Your goal =>
Excluding pictures, reproduce word for word the lines from the one containing "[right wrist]" through the end of the material below.

Content starts

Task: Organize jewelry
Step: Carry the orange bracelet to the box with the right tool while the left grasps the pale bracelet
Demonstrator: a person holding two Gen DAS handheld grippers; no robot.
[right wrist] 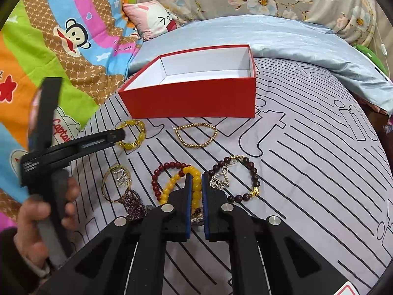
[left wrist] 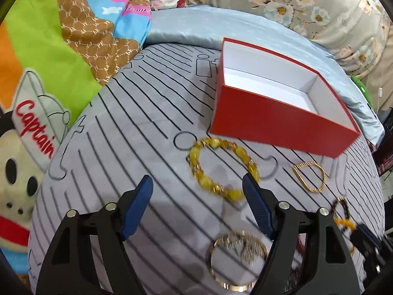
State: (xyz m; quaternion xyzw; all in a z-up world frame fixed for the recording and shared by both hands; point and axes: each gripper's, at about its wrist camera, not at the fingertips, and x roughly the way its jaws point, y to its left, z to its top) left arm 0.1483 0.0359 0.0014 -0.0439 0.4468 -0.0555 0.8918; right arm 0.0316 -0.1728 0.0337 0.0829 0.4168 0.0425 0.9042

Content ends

Solution to this exercise =>
[right wrist] 
[left wrist] 
State: (xyz m; quaternion xyzw; all in a z-up world frame fixed for the recording and shared by both hands; point and axes: each gripper's, at about its wrist camera, not at the fingertips, and x roughly the way its jaws point, y to its left, z to its top) left arm 0.1483 0.0359 0.0014 -0.0439 0.4468 -0.0555 0.8918; right arm 0.0316 -0.1728 0.0337 0.0829 0.4168 0.0425 0.9042

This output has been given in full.